Thanks for the quick reply Mark.

Am I right in thinking you are requesting the mappings that are provided when executing

GET company/

In that case I get the following response.

#! Elasticsearch built-in security features are not enabled. Without authentication, your cluster could be accessible to anyone. See https://www.elastic.co/guide/en/elasticsearch/reference/7.13/security-minimal-setup.html to enable security.
{
  "company" : {
    "aliases" : { },
    "mappings" : {
      "properties" : {
        "COMBINED_FIELD" : {
          "type" : "text",
          "fields" : {
            "keyword" : {
              "type" : "keyword",
              "ignore_above" : 256
            }
          }
        },
        "null" : {
          "type" : "text",
          "fields" : {
            "keyword" : {
              "type" : "keyword",
              "ignore_above" : 256
            }
          }
        },
        "text_field" : {
          "type" : "text",
          "analyzer" : "standard",
          "search_analyzer" : "my_synonyms"
        }
      }
    },
    "settings" : {
      "index" : {
        "routing" : {
          "allocation" : {
            "include" : {
              "_tier_preference" : "data_content"
            }
          }
        },
        "number_of_shards" : "1",
        "provided_name" : "company",
        "creation_date" : "1628684658444",
        "analysis" : {
          "filter" : {
            "my_synonym_filter" : {
              "type" : "synonym",
              "synonyms_path" : "analysis/synonyms.txt",
              "updateable" : "true"
            }
          },
          "analyzer" : {
            "my_synonyms" : {
              "filter" : [
                "lowercase",
                "my_synonym_filter"
              ],
              "tokenizer" : "keyword"
            }
          }
        },
        "number_of_replicas" : "1",
        "uuid" : "Nz4PJn5xSJ-Jq0hNso5FMQ",
        "version" : {
          "created" : "7130299"
        }
      }
    }
  }
}

At this time I'm unable to provide the data in the COMBINED_FIELD as it contains some sensitive information that I'm not permitted to share.

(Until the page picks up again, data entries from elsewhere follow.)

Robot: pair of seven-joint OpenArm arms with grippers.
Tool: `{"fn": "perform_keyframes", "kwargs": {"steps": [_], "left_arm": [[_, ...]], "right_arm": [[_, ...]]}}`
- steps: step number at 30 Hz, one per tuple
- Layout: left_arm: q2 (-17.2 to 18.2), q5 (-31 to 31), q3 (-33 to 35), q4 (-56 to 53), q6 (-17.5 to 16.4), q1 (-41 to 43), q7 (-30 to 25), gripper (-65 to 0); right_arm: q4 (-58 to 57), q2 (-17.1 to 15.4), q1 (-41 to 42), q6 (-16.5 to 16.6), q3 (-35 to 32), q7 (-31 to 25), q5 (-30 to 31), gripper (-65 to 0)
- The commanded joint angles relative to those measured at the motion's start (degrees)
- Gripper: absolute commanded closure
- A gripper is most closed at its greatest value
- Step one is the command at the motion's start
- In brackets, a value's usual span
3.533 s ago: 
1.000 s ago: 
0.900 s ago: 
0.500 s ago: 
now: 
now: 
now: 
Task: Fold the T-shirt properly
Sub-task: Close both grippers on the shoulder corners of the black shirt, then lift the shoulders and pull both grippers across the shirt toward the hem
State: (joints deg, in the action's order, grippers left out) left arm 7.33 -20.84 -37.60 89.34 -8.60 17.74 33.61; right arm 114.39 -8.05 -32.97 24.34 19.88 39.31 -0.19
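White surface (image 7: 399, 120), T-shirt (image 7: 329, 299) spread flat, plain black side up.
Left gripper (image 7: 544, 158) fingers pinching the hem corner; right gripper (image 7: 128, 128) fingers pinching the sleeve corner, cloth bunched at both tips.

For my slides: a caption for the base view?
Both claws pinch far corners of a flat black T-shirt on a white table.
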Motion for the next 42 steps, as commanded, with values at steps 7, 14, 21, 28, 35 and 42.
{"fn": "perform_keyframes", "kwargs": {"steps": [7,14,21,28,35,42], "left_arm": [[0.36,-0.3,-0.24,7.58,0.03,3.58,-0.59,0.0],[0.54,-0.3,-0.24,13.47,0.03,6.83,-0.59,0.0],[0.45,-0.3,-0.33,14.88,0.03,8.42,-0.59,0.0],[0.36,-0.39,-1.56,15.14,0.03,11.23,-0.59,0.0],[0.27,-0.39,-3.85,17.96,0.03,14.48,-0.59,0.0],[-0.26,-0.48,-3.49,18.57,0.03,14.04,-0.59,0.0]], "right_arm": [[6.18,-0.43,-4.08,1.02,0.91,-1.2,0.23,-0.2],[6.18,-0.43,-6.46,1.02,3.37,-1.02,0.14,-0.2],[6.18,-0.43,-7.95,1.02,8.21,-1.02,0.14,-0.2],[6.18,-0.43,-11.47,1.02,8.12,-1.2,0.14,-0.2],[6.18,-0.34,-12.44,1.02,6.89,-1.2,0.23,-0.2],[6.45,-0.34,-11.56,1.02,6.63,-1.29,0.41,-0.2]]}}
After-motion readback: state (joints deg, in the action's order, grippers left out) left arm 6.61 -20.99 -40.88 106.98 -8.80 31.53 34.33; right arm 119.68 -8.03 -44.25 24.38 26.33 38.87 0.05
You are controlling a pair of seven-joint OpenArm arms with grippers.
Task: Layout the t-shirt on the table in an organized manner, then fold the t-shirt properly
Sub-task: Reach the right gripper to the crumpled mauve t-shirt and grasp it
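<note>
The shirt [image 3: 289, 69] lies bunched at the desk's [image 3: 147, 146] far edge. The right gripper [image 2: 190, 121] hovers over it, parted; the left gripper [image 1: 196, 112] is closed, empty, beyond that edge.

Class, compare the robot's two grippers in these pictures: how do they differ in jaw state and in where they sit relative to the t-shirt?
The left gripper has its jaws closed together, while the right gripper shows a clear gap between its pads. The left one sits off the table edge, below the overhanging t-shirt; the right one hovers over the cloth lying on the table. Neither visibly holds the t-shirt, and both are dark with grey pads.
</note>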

The synonyms file currently consists of the follow words:

"Company","Business firm","Organisation","Corporation"

The input requests and output for the "COMBINED_FIELD" can contain any of the four synonyms mentioned above.

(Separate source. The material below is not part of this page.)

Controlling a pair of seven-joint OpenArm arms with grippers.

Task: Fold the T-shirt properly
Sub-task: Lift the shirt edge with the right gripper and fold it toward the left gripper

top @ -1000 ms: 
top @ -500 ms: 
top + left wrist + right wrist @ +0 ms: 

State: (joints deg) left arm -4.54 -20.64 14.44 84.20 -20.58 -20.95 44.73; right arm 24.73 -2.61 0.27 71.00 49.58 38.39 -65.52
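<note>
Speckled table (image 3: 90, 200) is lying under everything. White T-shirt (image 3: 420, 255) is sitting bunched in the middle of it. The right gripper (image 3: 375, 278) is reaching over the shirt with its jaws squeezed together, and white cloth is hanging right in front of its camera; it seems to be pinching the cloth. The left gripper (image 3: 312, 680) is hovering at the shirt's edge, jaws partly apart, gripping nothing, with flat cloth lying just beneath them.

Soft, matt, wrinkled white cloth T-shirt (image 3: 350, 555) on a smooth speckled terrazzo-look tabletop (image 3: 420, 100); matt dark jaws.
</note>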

In the spirit of the old "teach a man to fish..." mantra, check out the "analyze" api to see what your choice of analyzer does to document and query text.

GET company/_analyze
{
  "analyzer": "my_synonyms",
  "text": ["company garage"]
}

What it reveals may make you want to change your mapping and the tokenizer used for the synonym filter. It was keyword but it looks like you might want standard:

        "my_synonyms": {
          "tokenizer": "standard"

Again, experiment with the analyze API.
When it comes to debugging how the query is processed the explain API is your friend - give it the index and doc ID of a doc you expect to match and it will tell you why the query does or does not match that doc:

GET company/_doc/1/_explain
{

    "query" : {
      "query_string" : {
          "query" : "corporation AND garage",
          "default_field": "text_field",
          "fuzziness": "AUTO",
          "analyzer": "my_synonyms"
        }
    }
}

Thank you!

With your suggestion of using a different tokenizer along with the /_analyze suggestion I was able to figure it out.

1 Like

This topic was automatically closed 28 days after the last reply. New replies are no longer allowed.